IDC determined that Amcor Sunclipse North America, a division of Australian packaging manufacturing company Amcor, saved more than $300,000 a year since introducing Halogen’s eAppraisal. In a separate analysis, IDC estimated that Halogen client Howard Regional Health System of Indiana might see a 164 percent return on its investment, in terms of cost savings.
Flexibility of the web
The Zoological Society’s adoption of a Web-based solution also reflects another trend. One of the notable changes in the past five years has been the shift to Internet-based appraisal systems from client-server platforms, in which programs are kept on a central computer connected through a network to PCs. “As long as they have a Web connection, managers can write appraisals at home,” Loucks says.
Loucks expects that organizations will expand from using Web-based appraisal systems to adding compensation and succession planning processes. In fact, Mulligan lists such a flexible system among the reasons he liked Halogen.
“Those types of processes will be adopted by more companies over the next few years,” Loucks says. “It’s not clear whether the new customers will do it in steps or whether they’ll go for more of the big bang.”
Not everyone sees Web-based employee appraisals as all good news. Anthony Chelte, dean of Dillard College of Business Administration at Midwestern State University in Wichita Falls, Texas, says the key benefits of online employee appraisals are the timeliness of feedback and the efficiency of eliminating paperwork.
“When you look at the ratio of individuals to HR people in terms of the number of reviews that have to be looked at for completeness, accuracy and legal concerns, it’s probably far more efficient,” he says.
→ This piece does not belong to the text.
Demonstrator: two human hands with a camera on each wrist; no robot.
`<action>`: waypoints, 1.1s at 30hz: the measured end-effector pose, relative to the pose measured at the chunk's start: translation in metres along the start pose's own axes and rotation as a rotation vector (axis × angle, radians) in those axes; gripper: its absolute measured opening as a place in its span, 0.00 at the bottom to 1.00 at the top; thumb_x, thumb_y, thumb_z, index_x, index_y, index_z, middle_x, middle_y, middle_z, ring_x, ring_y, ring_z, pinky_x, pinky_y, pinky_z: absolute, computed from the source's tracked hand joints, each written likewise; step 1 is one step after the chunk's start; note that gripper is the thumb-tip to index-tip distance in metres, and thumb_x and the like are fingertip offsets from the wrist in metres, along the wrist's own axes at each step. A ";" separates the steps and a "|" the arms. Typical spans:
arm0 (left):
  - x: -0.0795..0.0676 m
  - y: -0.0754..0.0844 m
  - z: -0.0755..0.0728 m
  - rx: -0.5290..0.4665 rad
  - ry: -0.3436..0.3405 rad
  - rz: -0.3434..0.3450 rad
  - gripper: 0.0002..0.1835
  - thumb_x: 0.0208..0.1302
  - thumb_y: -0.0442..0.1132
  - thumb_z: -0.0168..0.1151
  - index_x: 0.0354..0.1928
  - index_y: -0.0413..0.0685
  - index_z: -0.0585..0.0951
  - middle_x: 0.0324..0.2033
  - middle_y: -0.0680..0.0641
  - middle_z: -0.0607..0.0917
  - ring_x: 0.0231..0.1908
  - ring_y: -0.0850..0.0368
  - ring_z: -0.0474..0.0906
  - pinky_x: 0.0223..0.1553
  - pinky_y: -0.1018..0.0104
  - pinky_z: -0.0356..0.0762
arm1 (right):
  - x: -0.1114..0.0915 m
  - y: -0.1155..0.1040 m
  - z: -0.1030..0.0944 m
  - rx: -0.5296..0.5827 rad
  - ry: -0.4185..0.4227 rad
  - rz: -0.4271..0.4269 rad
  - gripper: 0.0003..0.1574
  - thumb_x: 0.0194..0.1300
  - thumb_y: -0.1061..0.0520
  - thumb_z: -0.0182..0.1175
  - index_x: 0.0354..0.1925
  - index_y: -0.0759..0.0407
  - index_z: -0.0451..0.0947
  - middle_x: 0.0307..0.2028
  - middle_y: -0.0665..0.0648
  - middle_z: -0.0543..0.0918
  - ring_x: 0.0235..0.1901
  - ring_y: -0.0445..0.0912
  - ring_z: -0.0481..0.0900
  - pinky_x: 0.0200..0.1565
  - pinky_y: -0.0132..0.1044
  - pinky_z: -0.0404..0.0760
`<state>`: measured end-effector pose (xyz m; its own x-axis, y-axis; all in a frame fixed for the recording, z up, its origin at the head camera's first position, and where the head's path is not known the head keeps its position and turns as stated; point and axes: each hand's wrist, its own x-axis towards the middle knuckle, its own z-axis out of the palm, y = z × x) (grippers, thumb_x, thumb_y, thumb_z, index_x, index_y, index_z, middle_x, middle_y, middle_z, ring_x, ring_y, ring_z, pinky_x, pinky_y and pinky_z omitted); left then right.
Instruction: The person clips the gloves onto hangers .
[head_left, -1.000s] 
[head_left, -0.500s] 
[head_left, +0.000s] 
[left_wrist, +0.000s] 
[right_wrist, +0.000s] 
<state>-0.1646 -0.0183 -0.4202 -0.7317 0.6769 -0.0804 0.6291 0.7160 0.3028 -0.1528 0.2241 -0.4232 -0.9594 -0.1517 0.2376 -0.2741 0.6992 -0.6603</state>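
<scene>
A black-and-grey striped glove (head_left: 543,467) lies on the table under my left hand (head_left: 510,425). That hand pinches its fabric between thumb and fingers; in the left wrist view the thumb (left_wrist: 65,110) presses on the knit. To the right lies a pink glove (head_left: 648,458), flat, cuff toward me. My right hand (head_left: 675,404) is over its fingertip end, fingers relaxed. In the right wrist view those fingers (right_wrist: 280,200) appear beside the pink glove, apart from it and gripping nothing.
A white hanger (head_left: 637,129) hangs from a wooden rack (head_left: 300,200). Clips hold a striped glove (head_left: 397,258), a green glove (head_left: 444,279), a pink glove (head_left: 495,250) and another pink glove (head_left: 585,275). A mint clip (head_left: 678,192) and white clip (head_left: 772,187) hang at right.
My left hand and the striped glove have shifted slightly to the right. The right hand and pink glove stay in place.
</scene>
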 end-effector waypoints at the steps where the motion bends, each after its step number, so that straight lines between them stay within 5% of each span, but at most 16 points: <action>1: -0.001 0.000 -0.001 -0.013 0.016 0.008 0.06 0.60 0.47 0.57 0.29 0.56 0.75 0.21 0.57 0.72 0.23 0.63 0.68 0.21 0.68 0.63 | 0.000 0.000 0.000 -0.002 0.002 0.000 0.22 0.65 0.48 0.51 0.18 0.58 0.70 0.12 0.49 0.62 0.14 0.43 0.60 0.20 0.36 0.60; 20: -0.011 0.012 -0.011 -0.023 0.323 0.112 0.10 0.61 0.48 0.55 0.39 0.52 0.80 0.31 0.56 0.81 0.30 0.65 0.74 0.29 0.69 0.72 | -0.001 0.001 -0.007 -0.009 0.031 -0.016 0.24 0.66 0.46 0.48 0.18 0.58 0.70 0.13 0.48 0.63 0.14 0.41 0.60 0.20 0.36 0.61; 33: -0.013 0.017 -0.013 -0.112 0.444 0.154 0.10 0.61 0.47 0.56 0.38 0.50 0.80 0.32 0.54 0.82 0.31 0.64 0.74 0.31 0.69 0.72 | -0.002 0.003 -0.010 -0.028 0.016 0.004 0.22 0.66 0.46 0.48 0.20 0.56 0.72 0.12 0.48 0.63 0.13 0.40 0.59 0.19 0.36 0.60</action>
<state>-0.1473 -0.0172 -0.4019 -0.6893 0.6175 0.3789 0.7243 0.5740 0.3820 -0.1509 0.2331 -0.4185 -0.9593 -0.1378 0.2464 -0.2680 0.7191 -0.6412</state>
Chelte cautions against relying on online appraisals to deliver feedback, saying one-on-one discussions are as important. “I do not think the online appraisal system is a good proxy for delivering feedback,” he says. “The whole social context is gone. It takes the entire human element out of the mix.”
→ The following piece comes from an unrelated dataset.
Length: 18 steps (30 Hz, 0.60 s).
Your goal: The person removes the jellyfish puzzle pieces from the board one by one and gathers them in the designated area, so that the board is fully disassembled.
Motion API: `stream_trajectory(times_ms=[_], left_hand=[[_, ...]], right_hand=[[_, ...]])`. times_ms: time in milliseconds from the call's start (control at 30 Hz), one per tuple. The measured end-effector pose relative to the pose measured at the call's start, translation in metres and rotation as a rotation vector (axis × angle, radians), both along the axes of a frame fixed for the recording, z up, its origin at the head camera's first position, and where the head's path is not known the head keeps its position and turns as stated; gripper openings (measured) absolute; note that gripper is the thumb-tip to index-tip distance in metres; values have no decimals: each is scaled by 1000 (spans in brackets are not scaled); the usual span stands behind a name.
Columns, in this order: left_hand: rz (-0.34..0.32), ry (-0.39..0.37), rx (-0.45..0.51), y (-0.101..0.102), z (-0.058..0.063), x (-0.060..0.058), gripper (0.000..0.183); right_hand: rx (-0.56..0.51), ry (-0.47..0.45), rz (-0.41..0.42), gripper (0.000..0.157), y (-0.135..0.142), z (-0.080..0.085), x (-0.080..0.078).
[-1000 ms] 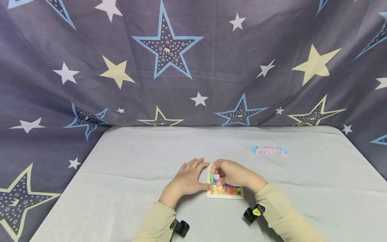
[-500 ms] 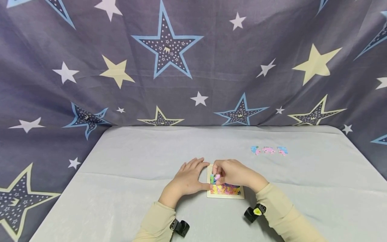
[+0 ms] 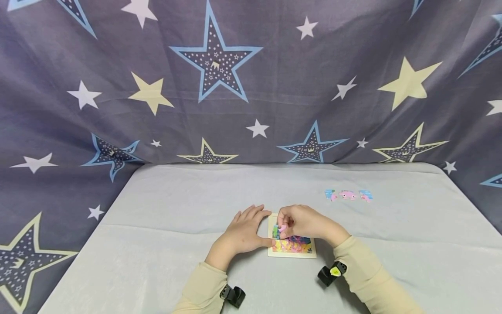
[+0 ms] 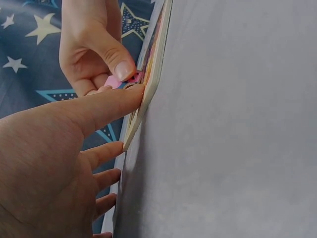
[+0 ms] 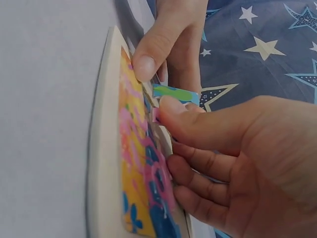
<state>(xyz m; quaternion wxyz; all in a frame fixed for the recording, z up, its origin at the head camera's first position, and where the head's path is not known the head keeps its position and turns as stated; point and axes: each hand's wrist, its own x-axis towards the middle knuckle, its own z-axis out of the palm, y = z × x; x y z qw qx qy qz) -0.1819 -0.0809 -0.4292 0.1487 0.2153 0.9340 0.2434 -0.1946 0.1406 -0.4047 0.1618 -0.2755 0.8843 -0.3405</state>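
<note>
A small jigsaw puzzle in a pale wooden tray [image 3: 292, 255] lies on the grey cloth; its lower rows show yellow, pink and blue printing. My left hand [image 3: 244, 231] steadies the tray's left side with extended fingers, thumb on the lower left edge and index fingertip at the upper left corner. Between thumb and fingers, my right hand [image 3: 303, 222] pinches a puzzle piece [image 5: 176, 94] printed green, blue and pink. The piece stands tilted over the tray's left part, close to the left thumb. My right fingers hide much of the tray's upper part.
Three loose puzzle pieces lie in a row at the back right: a blue-and-pink one [image 3: 331, 195], a pink one [image 3: 347, 195] and another blue-and-pink one [image 3: 366, 196]. A star-patterned curtain [image 3: 235, 113] hangs behind the cloth-covered surface [image 3: 157, 270].
My right hand has shifted slightly to the right, still pinching the puzzle piece, which has tilted a little. The left hand and the tray stay in place.
</note>
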Motion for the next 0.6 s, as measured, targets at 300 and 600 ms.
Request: stream_trajectory(times_ms=[300,600], left_hand=[[-2,-10,-6,1,13,6,83],[-2,-21,7,1,18,8,82]], right_hand=[[-90,-67,25,16,11,7,-5],[-93,-77,-42,11,39,21,-10]])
Halogen executives say their system is not intended to replace one-on-one appraisal meetings, but rather to simplify preparation for it.
Mulligan says he ensured the “human element” remains intact for zoo staffers. The appraisal must be delivered in person, with the supervisor printing and reviewing it with the subordinate or the two discussing results as they go over it on the computer screen. “It has to be done with two people together,” he says. “You can’t just pull it up and read your review.”
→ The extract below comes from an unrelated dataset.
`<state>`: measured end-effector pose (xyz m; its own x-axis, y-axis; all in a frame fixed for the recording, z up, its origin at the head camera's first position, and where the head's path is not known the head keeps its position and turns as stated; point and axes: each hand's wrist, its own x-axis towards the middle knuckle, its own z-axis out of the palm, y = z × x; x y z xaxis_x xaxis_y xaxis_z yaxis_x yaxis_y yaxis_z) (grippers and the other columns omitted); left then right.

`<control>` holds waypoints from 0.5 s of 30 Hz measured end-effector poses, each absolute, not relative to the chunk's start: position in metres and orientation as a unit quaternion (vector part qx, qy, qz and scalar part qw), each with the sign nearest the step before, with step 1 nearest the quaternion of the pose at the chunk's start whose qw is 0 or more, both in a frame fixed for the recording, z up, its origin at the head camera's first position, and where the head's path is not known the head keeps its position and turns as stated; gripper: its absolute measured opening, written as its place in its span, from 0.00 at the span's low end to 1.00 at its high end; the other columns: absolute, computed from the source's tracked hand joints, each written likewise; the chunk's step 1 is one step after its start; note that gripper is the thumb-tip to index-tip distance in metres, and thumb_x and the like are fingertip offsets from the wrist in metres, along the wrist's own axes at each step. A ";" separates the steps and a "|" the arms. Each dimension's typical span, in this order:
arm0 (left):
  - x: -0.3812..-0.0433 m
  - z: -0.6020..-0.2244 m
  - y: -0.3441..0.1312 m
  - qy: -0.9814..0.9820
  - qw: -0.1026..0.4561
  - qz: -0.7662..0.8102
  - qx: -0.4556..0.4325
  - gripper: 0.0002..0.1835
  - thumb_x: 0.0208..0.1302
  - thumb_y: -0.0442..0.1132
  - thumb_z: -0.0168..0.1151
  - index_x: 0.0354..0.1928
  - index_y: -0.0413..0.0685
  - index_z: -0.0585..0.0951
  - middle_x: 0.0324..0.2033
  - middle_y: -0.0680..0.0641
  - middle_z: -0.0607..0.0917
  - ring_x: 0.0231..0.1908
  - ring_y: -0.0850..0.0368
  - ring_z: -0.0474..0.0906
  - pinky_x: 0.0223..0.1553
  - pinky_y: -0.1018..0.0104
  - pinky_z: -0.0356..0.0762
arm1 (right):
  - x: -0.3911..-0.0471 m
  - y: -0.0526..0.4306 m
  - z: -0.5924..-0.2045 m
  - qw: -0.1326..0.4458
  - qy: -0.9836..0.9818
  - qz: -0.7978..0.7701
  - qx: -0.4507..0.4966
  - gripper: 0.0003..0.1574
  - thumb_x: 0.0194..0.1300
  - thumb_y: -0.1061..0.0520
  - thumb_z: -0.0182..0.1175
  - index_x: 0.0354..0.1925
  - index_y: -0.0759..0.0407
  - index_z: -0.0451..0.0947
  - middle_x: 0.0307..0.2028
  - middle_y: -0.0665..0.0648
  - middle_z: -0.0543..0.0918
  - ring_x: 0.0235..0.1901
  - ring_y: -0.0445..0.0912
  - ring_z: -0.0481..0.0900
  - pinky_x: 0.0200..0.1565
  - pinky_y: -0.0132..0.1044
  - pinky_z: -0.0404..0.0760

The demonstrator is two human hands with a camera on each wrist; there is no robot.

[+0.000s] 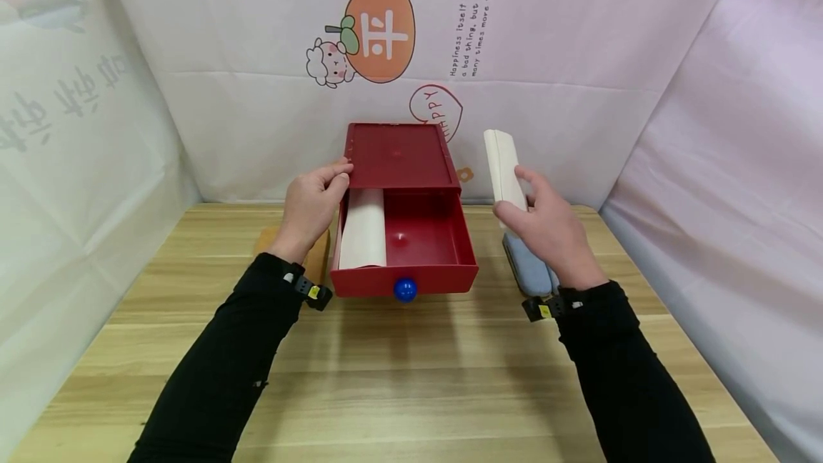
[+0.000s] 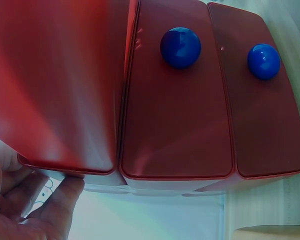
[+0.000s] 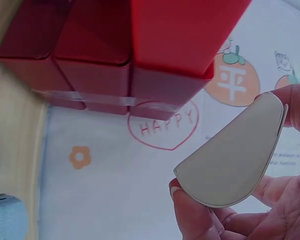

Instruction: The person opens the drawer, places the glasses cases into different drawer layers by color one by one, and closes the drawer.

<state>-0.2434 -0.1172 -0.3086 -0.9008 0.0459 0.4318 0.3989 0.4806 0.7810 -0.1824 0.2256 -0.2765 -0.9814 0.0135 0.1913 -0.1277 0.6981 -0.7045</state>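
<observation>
Right grip [image 1: 549, 223] clasped a white case [image 1: 504, 170] above the table [image 1: 398, 391], apart from and to the right of the open red drawer [image 1: 444, 279], its long axis steeply tilted, while another white case [image 1: 363, 234] lay front to back along the drawer's left side. Drawer's right wall stood between the held case and the bare floor; left grip [image 1: 311, 206], farther off, touched the red cabinet's [image 1: 398, 156] left edge, unwrapped. Blue case [image 1: 530, 266] lay below the right grip, with a partly hidden brown item [image 1: 316, 259] by the left wrist.

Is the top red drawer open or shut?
Open: the top drawer sticks out from the red cabinet, and a white case lies inside.
</observation>
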 end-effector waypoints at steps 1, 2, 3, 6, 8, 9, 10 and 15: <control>-0.244 -0.309 -0.117 -0.841 0.179 -0.492 -0.133 0.22 0.73 0.49 0.48 0.59 0.48 0.81 0.62 0.51 0.78 0.63 0.61 0.70 0.60 0.59 0.73 | -0.182 0.225 -0.275 0.091 -0.915 0.391 0.034 0.48 0.63 0.32 0.54 0.76 0.41 0.52 0.62 0.62 0.74 0.49 0.54 0.77 0.41 0.51 0.80; -0.244 -0.309 -0.117 -0.842 0.179 -0.492 -0.133 0.22 0.73 0.49 0.48 0.59 0.48 0.81 0.62 0.51 0.78 0.63 0.61 0.70 0.60 0.59 0.73 | -0.181 0.224 -0.273 0.091 -0.914 0.394 0.037 0.48 0.63 0.32 0.54 0.76 0.41 0.52 0.62 0.62 0.74 0.49 0.54 0.76 0.41 0.52 0.80; -0.244 -0.309 -0.117 -0.841 0.179 -0.492 -0.132 0.22 0.73 0.49 0.48 0.59 0.47 0.81 0.62 0.51 0.79 0.63 0.61 0.70 0.60 0.59 0.73 | -0.181 0.223 -0.272 0.092 -0.912 0.397 0.040 0.48 0.63 0.32 0.54 0.76 0.41 0.52 0.62 0.62 0.74 0.49 0.54 0.76 0.41 0.52 0.80; -0.244 -0.309 -0.117 -0.842 0.180 -0.491 -0.132 0.22 0.73 0.49 0.48 0.59 0.47 0.81 0.62 0.51 0.79 0.63 0.60 0.70 0.60 0.59 0.73 | -0.179 0.220 -0.269 0.093 -0.909 0.404 0.050 0.48 0.63 0.32 0.54 0.76 0.41 0.52 0.63 0.62 0.73 0.51 0.54 0.75 0.42 0.54 0.81; -0.244 -0.309 -0.117 -0.843 0.179 -0.490 -0.131 0.22 0.73 0.49 0.48 0.59 0.48 0.81 0.62 0.51 0.78 0.63 0.60 0.70 0.60 0.59 0.73 | -0.178 0.219 -0.266 0.093 -0.906 0.409 0.056 0.48 0.63 0.33 0.54 0.76 0.41 0.53 0.64 0.62 0.72 0.52 0.54 0.75 0.42 0.54 0.82; -0.244 -0.309 -0.117 -0.843 0.179 -0.490 -0.131 0.22 0.73 0.49 0.48 0.59 0.48 0.81 0.62 0.51 0.78 0.63 0.60 0.70 0.60 0.59 0.73 | -0.177 0.219 -0.265 0.093 -0.905 0.411 0.058 0.48 0.63 0.33 0.54 0.76 0.41 0.53 0.64 0.62 0.72 0.52 0.54 0.75 0.42 0.55 0.82; -0.244 -0.309 -0.117 -0.843 0.179 -0.491 -0.130 0.22 0.73 0.49 0.48 0.59 0.48 0.81 0.62 0.51 0.78 0.63 0.60 0.70 0.60 0.59 0.73 | -0.176 0.218 -0.264 0.093 -0.904 0.413 0.060 0.48 0.63 0.33 0.55 0.76 0.41 0.53 0.64 0.62 0.72 0.52 0.54 0.75 0.42 0.55 0.82; -0.244 -0.309 -0.116 -0.842 0.177 -0.493 -0.129 0.22 0.73 0.49 0.48 0.59 0.47 0.81 0.62 0.51 0.78 0.63 0.61 0.70 0.60 0.59 0.73 | -0.173 0.214 -0.258 0.088 -0.901 0.420 0.068 0.46 0.63 0.34 0.55 0.75 0.38 0.54 0.62 0.61 0.73 0.52 0.53 0.75 0.42 0.55 0.82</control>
The supervisor then must certify that the in-person meeting occurred. “I don’t want us to go back to where we were before, with employees and managers not having this face-to-face dialogue on performance,” Mulligan says.
Michele Stancer began working at the zoo 28 years ago, starting in food service while in high school and working her way up to animal-care manager. She describes her experience with the new appraisal system as positive because of discussions with her boss about setting goals and basing raises on performance.
“If you perform well, you’ll get more,” Stancer says. “I think people should be held accountable. I’ve been here a long time. You see people who are ‘working in retirement,’ and that’s not good for anyone.”
Mulligan says the Web-based appraisal process has helped the zoo attract talent. “What I found is that it’s a recruiting tool,” he says. “A manager who starts here sees that we have a program like this where you have goals and objectives and are given timely feedback and paid for the work that you do. As we come into the modern world here in HR, we have to provide programs like this.”